I'm trying to add some data from an SQL query to my Elasticsearch, and it's currently running as a Logstash jdbc input like this:
jdbc {
type => "database_log"
jdbc_connection_string => "jdbc:sqlserver://(redacted)"
jdbc_user => (redacted)
jdbc_password => (redacted)
jdbc_driver_library => "D:\ELK_56\sqljdbc4.jar"
jdbc_driver_class => "com.microsoft.sqlserver.jdbc.SQLServerDriver"
schedule => "0 * * * *"
statement => "select user_id,First_Name from user_login"
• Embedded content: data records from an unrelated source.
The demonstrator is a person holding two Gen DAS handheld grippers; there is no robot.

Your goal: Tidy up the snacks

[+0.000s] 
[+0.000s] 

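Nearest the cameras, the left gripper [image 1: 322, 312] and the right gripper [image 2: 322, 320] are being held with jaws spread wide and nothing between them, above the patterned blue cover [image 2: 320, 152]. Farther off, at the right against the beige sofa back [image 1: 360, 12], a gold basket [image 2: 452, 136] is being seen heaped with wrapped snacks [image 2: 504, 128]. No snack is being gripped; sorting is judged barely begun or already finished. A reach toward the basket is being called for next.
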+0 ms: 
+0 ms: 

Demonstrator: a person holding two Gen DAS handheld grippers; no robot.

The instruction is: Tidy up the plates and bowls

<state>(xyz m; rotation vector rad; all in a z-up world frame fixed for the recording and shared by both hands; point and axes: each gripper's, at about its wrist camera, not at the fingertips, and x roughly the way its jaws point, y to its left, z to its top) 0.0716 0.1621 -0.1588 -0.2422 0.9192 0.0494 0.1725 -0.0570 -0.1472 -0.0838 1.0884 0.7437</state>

Now the problem is that like each hour when the input runs, it just adds the entire result of the query, some 124k rows. My intent is to just add the new rows (of which there are about 3-4 per hour) that have appeared since the last time i queried, and avoid duplicates.
I can't just solve it by adding a WHERE clause to the query since this particular table has no date column or any sort of such identifier.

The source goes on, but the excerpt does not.